Actually, while I was writing this macro, I realized that it is ill-equipped to deal with cyclic dependencies of @txn-annotated definitions. The info.baseClasses.contains(symbolOf[TxnMarker]) check essentially forces expansion of the class/trait referred to in info, so the macro is going to loop. This won't lead to a SOE or a freeze though - scalac will just produce a cyclic reference error and bail out.
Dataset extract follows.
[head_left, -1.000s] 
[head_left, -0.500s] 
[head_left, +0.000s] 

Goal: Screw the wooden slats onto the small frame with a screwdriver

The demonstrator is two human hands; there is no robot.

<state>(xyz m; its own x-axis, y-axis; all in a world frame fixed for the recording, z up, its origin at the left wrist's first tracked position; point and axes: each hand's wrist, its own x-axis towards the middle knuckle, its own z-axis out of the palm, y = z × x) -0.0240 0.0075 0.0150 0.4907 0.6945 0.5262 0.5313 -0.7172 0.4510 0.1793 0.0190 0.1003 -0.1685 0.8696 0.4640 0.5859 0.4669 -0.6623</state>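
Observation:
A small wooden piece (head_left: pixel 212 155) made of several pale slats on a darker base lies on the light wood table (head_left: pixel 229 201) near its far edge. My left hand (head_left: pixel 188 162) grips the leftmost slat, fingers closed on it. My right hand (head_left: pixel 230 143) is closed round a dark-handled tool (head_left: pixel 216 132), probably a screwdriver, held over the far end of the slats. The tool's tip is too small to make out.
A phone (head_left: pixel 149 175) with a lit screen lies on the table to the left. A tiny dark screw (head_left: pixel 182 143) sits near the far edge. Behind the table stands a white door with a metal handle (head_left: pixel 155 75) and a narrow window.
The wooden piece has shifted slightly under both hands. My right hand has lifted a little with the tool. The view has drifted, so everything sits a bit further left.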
At the moment I've no idea how to address this problem purely with macros. Maybe you could leave the code generation part in an annotation macro and then move the type transformation part into a fundep materializer. Oh right, it seems that it might work! Instead of generating

object Cell {
  trait Txn[-Tx, A] {
    def value: A
    def next: Var[Option[Cell.Txn[Tx, A]]]
  }
}
trait Cell[A] {
  val value: A
  var next: Option[Cell[A]]
}

You could actually generate this:

object Cell {
  trait Txn[-Tx, A] {
    def value: A
    def next[U](implicit ev: TxnTypeMapper[Option[Cell[A]], U]): U
  }
}
trait Cell[A] {
  val value: A
  var next: Option[Cell[A]]
}

And TxnTypeMapper[T, U] could be summoned by a fundep materializer macro that would do the Type => Type transformation using Type.map, and that one won't lead to cyclic reference errors, because by the time a materializer is invoked (during typer), all macro annotations will have already expanded. Unfortunately, I don't have time to elaborate at the moment, but this looks doable!!